Nagy made his name as a creative play-caller. But his call not to play anyone of consequence this preseason might have the most lasting effect on league policy.

Bears quarterback Chase Daniel hands off the ball to running back Ryan Nall during the first quarter Friday.
AP Photos

Bears coach Matt Nagy made his name as a creative play-caller. But his call not to play anyone of consequence this preseason might have the most lasting effect on the NFL.

As Nagy and a growing number of other coaches continue to sit their starters in preseason games, the NFL is becoming increasingly likely to re-evaluate that portion of the schedule when the collective-bargaining agreement expires after next season.

Coaches used to give their starters a token number of preseason snaps and hold their breath. Last year, Nagy took the unusual step of sitting all his starters in the third full week of preseason games, the typical dress rehearsal for the regular season. This year, he has skipped the charade entirely.

Fourteen healthy Bears regulars have yet to play in a preseason game, and that’s not counting quarterback Mitch Trubisky, who handed the ball off three times in the opener, or guard Kyle Long, who was left home for fighting but would have sat out Friday nonetheless. Safety Ha Ha Clinton-Dix, linebacker Roquan Smith and defensive linemen Eddie Goldman and Bilal Nichols played five downs in the opener and not at all Friday.

It’s fair to wonder whether NFL owners would be willing to concede two August home-gate receipts when they sit down with the NFL Players Association. But even they have to admit the silly season is getting ridiculous.

‘‘As an NFLPA rep, I really do think you’re going to see this league transitioning into what we’re sort of doing, what a lot of other teams are doing: joint practices [against other teams] and not playing in the game,’’ backup quarterback Chase Daniel said after the Bears’ 32-13 loss Friday to the Giants at MetLife Stadium. ‘‘Because there are so many injuries.’’

Daniel listed the latest casualties: Jets inside linebacker Avery Williamson, who tore the anterior cruciate ligament in his right knee a preseason game Thursday, and Eagles quarterbacks Nate Sudfeld and Cody Kessler, who suffered a broken wrist and a concussion, respectively, in back-to-back preseason contests.

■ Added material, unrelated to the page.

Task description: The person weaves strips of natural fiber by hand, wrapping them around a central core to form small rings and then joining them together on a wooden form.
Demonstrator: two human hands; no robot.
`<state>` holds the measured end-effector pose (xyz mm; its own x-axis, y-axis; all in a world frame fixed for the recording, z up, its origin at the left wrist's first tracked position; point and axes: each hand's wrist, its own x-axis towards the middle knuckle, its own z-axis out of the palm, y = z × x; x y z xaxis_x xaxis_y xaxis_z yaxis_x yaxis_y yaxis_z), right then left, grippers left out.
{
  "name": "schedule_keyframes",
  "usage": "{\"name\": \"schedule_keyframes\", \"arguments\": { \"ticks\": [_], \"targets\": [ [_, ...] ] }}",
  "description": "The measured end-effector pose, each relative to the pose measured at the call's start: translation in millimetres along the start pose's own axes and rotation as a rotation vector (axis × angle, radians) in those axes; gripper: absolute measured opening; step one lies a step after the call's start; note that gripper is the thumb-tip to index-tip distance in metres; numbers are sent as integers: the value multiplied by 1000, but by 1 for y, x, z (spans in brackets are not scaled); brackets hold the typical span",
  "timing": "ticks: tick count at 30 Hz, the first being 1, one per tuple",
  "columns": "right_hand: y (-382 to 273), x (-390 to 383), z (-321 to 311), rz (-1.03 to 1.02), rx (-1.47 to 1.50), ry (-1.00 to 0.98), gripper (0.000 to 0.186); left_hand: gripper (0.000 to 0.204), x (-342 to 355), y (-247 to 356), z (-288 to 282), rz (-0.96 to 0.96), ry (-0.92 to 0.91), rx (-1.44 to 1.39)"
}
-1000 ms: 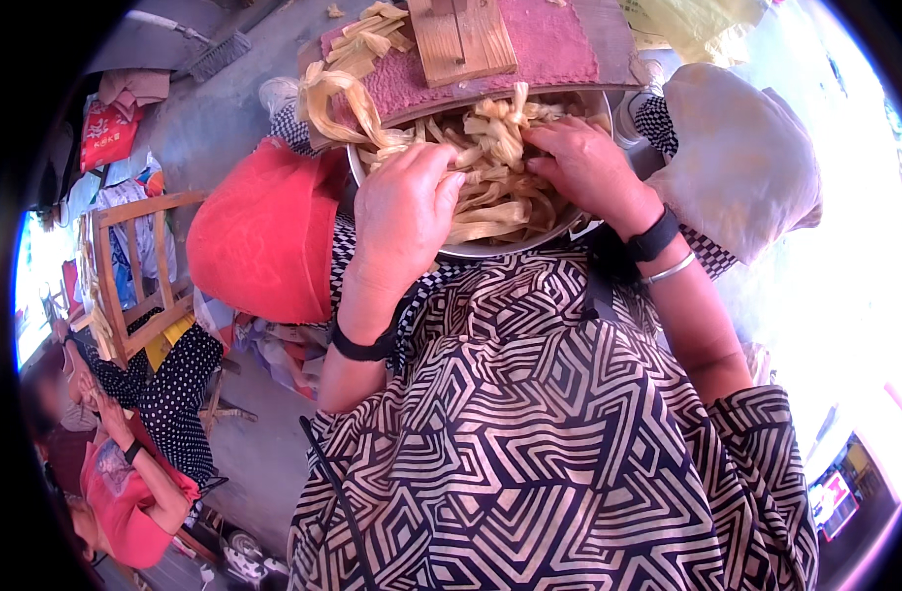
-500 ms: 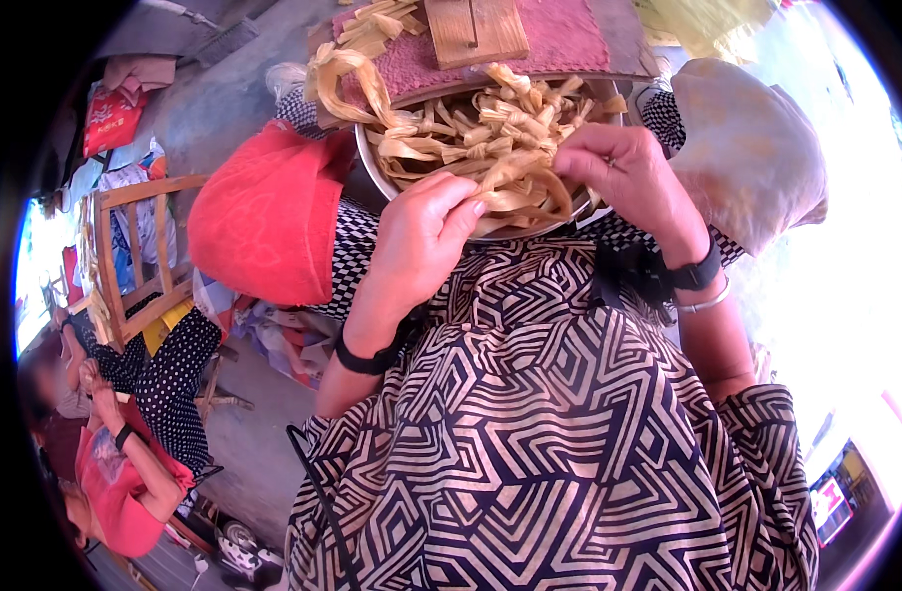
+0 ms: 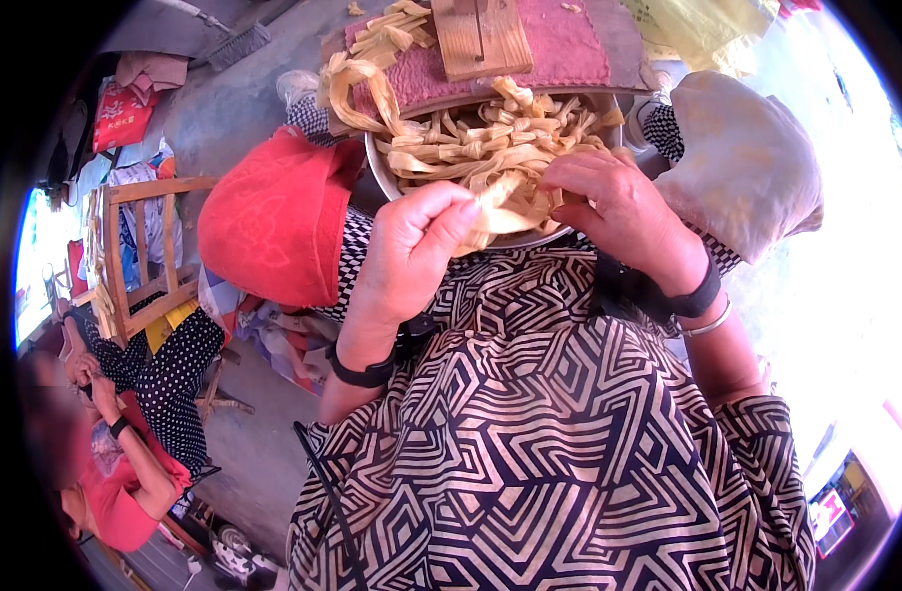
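My left hand (image 3: pixel 409 248) pinches one end of a flat, tan husk-like strip (image 3: pixel 503 215) between thumb and fingers. At its other end my right hand (image 3: pixel 620 209) has its fingers curled in on the strip, with the fingertips partly hidden. Below and beyond both hands, a metal basin (image 3: pixel 380 175) sits at my lap, heaped with knotted and twisted tan strips (image 3: pixel 490 133). One long looped braid (image 3: pixel 380 94) runs from the heap over the basin's left rim onto the board.
Across the basin's far side lies a board with pink cloth (image 3: pixel 412 87), bearing a wooden block (image 3: pixel 476 61) with a metal rod. Red cloth (image 3: pixel 269 222) and pale cloth (image 3: pixel 746 163) cover my knees. At left are a wooden frame (image 3: pixel 118 251) and another seated person (image 3: pixel 131 473).
The strip between my hands has come nearer and spread flatter. My right hand has dropped slightly toward me, its fingers curling further in; my left hand still pinches.
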<state>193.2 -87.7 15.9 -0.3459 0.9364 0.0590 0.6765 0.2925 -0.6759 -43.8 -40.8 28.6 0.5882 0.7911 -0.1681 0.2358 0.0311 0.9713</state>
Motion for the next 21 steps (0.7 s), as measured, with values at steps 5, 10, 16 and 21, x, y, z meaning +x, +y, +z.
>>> {"name": "schedule_keyframes", "arguments": {
  "ticks": [5,10,16,21],
  "targets": [
    [-14,8,14,73,267,152,28,11,0,-4,7,35,-138,-83],
    [-28,26,4,-161,261,69,19,7,-2,15,5,233,-138,-68],
    [-72,12,-45,-175,655,6,22,15,-23,57,-20,247,-380,-284],
    [-83,-3,-84,-451,842,-4,25,29,-28,82,-33,421,-538,-166]
  ]
}}
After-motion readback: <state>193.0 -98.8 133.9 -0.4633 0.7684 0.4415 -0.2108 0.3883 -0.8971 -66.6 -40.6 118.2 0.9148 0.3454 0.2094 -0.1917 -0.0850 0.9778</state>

‘‘Let’s be honest: That’s the reason they’re holding [players] out, right?’’ Daniel said. ‘‘We lost [outside linebacker Leonard Floyd] and [tight end] Adam Shaheen last year in the preseason, and they were out for a few weeks. Shaheen, really, his ankle was never the same. That’s a costly starter at tight end for us.’’

The top third of the Bears’ roster is too valuable to risk losing in a game that doesn’t matter. The bottom third is mostly camp fodder. Stuck in between are 30 or so players who have to prove something to land on the 53-man roster. But they’re replaceable.

The Bears’ preseason games, then, are more akin to minor-league games.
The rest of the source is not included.